When we got to the airport, we were told to sit for a while until they were ready for check-in. After an hour or so, I went up to the counter and got our boarding passes, but when the porter asked where my bags were going and I said Cairo, he said, which flight? Before I could answer, he said never mind, grabbed my bags, and vanished. I became very paranoid but I wasn't able to find him again, so we headed off to the gate, hoping for the best. As it turns out, the plane was 90 minutes late, which also worried me since we had a bus to catch in Cairo to take us across Sinai to the border crossing of Taba.

As we sat there with about 100 French teenagers, Susanne and I worked on our journals for a bit. I continued once we got on the plane, while Susanne talked with the man next to us, who coincidentally designed all of the graphics used at the Winter Palace. Our flight landed in Cairo with plenty of time to spare but our bags came out of the luggage system rather late, which had me freaking out do to that incident with the porter early that afternoon. Eventually, we cabbed back into Cairo in a slow, smoggy traffic jam.

The bus terminal we needed to get to was right across from the Ramses Hilton and Casino, a true monument to western excess. So, we went into the bar with our backpacks, looking scruffy and totally out of place, and proceeded to have a dinner of peanuts, chips, and a large bottle of Stella - certainly not gourmet dining in my book, but it sufficed.

Over at the bus terminal, we sat outside for about an hour waiting for our coach.
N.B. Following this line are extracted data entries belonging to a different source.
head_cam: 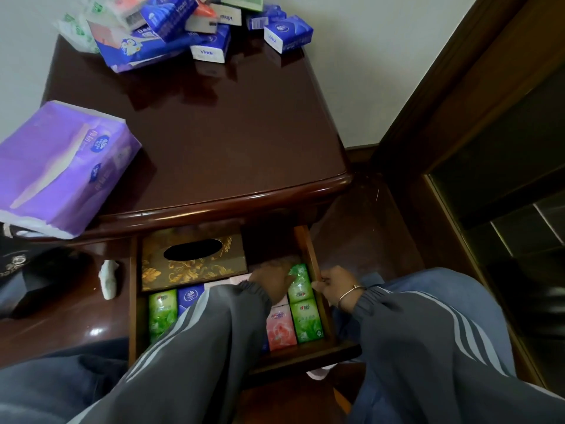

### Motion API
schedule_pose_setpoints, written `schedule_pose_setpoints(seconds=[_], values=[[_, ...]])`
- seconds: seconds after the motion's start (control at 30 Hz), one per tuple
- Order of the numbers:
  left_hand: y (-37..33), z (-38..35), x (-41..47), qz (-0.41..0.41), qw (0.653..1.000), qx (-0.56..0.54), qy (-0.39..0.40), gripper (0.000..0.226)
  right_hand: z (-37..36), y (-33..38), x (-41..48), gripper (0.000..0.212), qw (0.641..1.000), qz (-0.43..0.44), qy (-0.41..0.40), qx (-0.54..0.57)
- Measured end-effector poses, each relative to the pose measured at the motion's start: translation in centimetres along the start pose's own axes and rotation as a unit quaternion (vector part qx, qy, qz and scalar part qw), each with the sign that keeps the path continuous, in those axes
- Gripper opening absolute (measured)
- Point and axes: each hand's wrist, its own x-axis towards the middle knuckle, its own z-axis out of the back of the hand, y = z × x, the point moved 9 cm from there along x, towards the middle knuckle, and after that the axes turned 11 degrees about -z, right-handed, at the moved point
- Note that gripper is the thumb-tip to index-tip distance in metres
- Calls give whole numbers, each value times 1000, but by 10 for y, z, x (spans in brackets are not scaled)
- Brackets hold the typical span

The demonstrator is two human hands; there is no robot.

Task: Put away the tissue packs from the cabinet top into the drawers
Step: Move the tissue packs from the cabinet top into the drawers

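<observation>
Down close, our left hand [269,280] has its grip closed on a green pack [299,281], tucking it into the row by the right wall of the open drawer [305,240], so the packs sit snug. Our right hand [331,286] grips that wall, we think to keep the drawer steady. Behind sits a gold tissue box [192,264]. Up on the cabinet top [229,133] a big purple pack [61,166] waits near us, and a pile of packs [183,29] waits far back.

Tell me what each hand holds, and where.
Left hand grips the green pack at its top left corner; right hand pinches the drawer by its right wall.
</observation>
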Motion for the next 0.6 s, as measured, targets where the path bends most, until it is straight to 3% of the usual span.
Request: schedule_pose_setpoints(seconds=[0.23,0.33,0.6], values=[[0,-6,-9,33,997,72,17,57,-1,0,1,27,1000,-4,-3,0],[-9,7,-16,31,994,94,-55,55,-1,1,1,25,1000,-4,-6,-3],[5,78,-106,30,959,7,-280,31,3,0,-3,29,999,-15,-34,-29]])
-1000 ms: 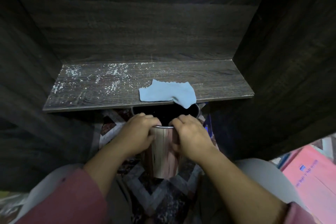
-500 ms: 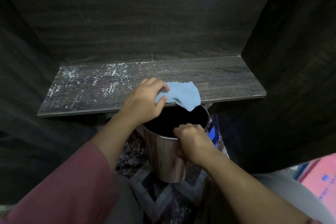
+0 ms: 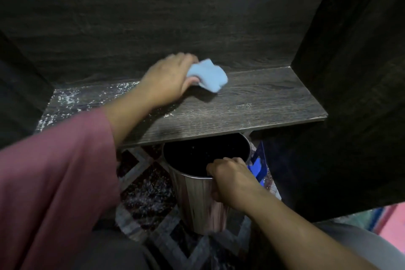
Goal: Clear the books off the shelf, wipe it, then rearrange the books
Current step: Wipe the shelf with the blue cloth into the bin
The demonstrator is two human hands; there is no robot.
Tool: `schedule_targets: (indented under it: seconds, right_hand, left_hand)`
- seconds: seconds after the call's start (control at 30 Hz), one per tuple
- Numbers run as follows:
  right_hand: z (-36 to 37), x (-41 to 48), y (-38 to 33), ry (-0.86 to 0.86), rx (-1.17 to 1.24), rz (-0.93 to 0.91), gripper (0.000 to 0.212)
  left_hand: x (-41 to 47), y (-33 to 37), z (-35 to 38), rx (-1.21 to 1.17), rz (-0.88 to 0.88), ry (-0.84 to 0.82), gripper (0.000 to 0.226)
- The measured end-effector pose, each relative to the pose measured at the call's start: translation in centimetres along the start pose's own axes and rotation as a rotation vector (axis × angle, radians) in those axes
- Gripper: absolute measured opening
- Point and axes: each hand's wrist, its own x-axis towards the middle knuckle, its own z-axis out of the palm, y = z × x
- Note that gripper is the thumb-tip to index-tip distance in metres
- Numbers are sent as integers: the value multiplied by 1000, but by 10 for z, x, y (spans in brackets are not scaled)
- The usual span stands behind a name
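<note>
Shelf (image 3: 252, 105): one dark wood-grain laminate board, flat, long axis running left to right across my view, no books on it. Cloth (image 3: 210, 76): pale blue, soft, bunched, held by my left hand (image 3: 168, 79) with the fingers curled round it, near the back of the board at about mid-length. Specks (image 3: 70, 98): white, gritty, scattered over the board's left part, to the left of that hand, which is much the nearer one. Bin (image 3: 197, 199): cylindrical, brushed metal, dark inside, over a patterned rug (image 3: 144, 184), its mouth partly under the board's front edge. My right hand (image 3: 232, 180) grips the near rim. I judge the wipe should run leftward, then forward to the bin.
</note>
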Motion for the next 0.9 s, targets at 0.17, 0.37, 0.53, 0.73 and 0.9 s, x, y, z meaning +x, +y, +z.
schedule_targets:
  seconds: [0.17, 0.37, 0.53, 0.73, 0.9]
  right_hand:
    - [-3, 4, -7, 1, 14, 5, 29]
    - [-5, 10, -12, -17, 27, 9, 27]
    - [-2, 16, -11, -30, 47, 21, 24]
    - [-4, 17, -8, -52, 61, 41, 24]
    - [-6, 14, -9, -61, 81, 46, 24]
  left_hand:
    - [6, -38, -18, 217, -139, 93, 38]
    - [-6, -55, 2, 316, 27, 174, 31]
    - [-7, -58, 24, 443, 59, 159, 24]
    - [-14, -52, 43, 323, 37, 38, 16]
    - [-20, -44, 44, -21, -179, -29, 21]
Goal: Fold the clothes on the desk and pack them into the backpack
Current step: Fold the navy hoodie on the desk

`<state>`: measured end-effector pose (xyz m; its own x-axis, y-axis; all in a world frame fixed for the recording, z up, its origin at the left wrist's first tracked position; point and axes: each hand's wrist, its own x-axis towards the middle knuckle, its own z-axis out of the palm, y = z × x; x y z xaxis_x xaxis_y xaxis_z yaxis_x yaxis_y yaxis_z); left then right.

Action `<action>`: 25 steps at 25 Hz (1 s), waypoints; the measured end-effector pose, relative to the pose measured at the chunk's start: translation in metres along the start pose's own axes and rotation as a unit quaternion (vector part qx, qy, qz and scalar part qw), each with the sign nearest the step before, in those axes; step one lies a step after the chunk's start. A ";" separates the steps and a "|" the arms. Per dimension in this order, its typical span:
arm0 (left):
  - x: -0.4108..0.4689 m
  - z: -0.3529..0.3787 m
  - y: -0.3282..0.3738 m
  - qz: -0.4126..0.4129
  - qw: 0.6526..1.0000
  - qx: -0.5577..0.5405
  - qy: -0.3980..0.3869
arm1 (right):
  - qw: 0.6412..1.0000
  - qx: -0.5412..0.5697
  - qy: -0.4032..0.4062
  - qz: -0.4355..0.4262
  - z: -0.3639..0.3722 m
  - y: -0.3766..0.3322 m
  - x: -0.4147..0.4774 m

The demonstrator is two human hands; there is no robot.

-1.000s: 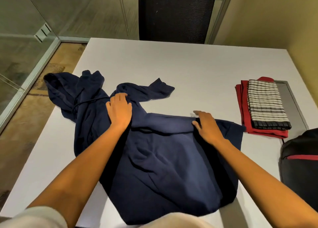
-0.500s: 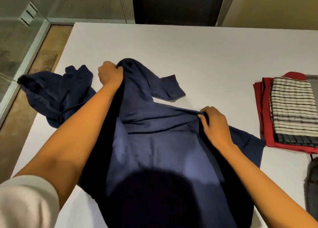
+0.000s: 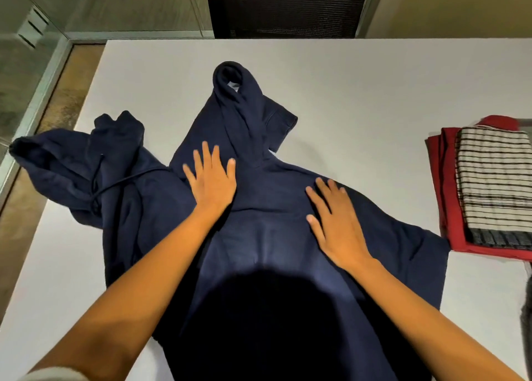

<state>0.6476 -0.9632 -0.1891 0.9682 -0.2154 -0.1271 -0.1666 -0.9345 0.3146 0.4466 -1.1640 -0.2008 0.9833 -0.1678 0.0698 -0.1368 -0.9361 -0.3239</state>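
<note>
A navy hoodie (image 3: 276, 236) lies spread over the white desk (image 3: 359, 92), its hood and drawstring out to the left and one sleeve folded across the body, pointing toward the far edge. My left hand (image 3: 211, 183) rests flat on the folded sleeve with fingers spread. My right hand (image 3: 335, 222) presses flat on the hoodie's body to the right. At the right edge sits a folded red garment (image 3: 444, 208) with a folded striped cloth (image 3: 493, 185) on top. A sliver of the dark backpack (image 3: 526, 320) shows at the far right.
A dark mesh chair back (image 3: 285, 6) stands beyond the desk's far edge. A glass wall and its floor rail (image 3: 34, 113) run along the left. My head's shadow covers the near part of the hoodie.
My left hand carried the sleeve up and over the body and let it go. My right hand released the fabric edge. Both now lie flat on the hoodie.
</note>
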 end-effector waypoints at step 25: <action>0.134 -0.053 -0.064 -0.088 0.994 -0.025 -0.068 | 0.993 -0.066 -0.005 0.094 0.025 -0.001 0.185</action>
<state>0.7979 -0.9166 -0.1760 0.9471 -0.0899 -0.3082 0.0154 -0.9462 0.3232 0.6320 -1.1859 -0.2113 0.9399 -0.3412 0.0103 -0.3321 -0.9211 -0.2034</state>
Initially, we were the only westerners there, but as time past, more and more backpackers showed up, up to the point that when we boarded the bus, the only language spoken on it was English. It seemed the night would be an eight hour party express, but after 45 minutes of driving, the bus pulled over and the driver said "Taba and Nuweiba?" A few of us looked up and said, yes, that's us. He then said, "Off bus, you change here." Fine by us, we thought, but when we boarded the other coach, we saw it was full of chain-smoking locals. Again, I thought, that's fine. As averse as I am to smokers within my personal space, I'd learn to deal with the fact that everyone in Egypt smokes, and that the concept of non-smoking space was a joke. So, I figured I'd live with it.

Susanne and I put on our night blinders and I stuck in my earplugs, but just as I began to doze off, the driver turned on a TV and began to blast these awful Egyptian commercials, one after another, for well over an hour. Even with my earplugs in place the volume was hurting my ears.

It seemed so strange - here we were in a bus trekking across the Sinai past midnight, yet no one else seemed to mind that the bus driver was going to play loud TV all night. Around 1am, they started some horrible film that was like a cross between a John Woo flick and some low budget Indian melodrama. Lots of guns, screams, and women being mistreated. The sound quality was about as awful as I've ever experienced, with high pitched music an increase in volume anytime a gun went off or a person screamed. Meanwhile, the bus temperature plunged into the 50s as we entered the cold desert of Sinai, and I sat there in my short sleeve shirt, freezing, dehydrated, and giddy from my exhaustion and cynicism.

By 4am the movie had ended and I passed out. While I was in the midst of some odd dream about a plane crash, I was woken up by Susanne, who was shaking me and yelling, "Andy! Andy!" Apparently my earplugs were working too well. Some Egyptian border policeman wanted my passports, which was tucked neatly in my neckpouch under my shirt. Susanne and the man were unable for some time to either wake me up or to get the passport out. According to Susanne, I was thoroughly confused and freaked out when she woke me up, because I forgot I was wearing my night blinders, so I was clawing at my face, trying to regain my vision. It would also seem that I forever changed the psyche of that poor border guy as I went nuts. Sorry about that.